TASK REQUIREMENTS:
Please find all lines in the data that hold the string "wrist" and copy them.

● ● ● ● ● ● ●

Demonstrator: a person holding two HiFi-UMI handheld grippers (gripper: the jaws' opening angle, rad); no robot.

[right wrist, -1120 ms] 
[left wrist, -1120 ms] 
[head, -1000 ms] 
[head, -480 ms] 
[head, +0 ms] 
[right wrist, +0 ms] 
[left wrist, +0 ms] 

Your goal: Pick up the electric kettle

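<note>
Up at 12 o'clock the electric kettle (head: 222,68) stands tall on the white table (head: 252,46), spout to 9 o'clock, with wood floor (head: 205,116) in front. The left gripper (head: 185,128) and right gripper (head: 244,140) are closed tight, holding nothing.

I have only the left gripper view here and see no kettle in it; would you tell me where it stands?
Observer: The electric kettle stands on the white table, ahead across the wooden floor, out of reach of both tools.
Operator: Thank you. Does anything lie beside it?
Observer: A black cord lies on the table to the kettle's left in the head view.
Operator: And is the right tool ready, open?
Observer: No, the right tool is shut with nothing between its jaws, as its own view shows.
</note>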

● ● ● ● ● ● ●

EXERCISE RESPONSE:
[right wrist, -1120 ms] 
[left wrist, -1120 ms] 
[right wrist, +0 ms] 
[left wrist, +0 ms] 

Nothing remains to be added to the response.